→ **How to complete this task**:
Please give an exact transcription of the lines below, from the one that contains "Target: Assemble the" to the very last, with no other lines.

→ **Recorded data**:
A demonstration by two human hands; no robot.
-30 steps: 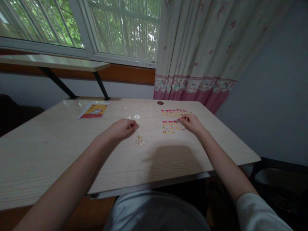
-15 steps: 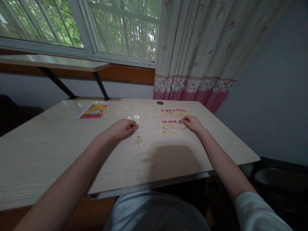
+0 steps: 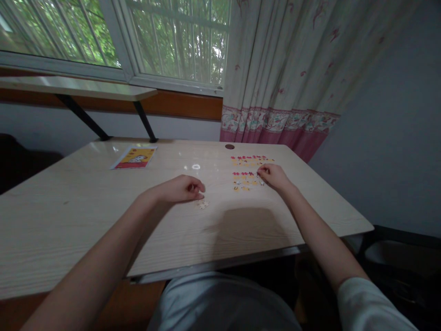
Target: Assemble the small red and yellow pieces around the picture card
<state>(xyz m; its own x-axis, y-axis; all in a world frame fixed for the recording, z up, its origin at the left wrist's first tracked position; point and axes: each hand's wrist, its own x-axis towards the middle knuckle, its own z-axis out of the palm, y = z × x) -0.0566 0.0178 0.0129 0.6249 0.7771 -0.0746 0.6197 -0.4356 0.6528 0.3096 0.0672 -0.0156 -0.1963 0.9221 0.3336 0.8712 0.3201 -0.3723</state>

→ **Solution for this exercise**:
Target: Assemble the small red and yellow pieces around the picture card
<state>(xyz m; its own x-axis, y-axis; all in a world frame fixed for the recording, z up, its origin at the left wrist's first tracked position; point and axes: each hand's wrist, its own x-axis towards the middle knuckle, its own z-axis out of the palm, y = z × x) -0.0566 0.0178 0.0129 0.6249 0.7771 -0.0746 0.6197 -0.4356 0.6528 0.3096 0.0672 -0.0156 -0.1963 0.9221 0.3336 0.8712 0.3201 -0.3723</state>

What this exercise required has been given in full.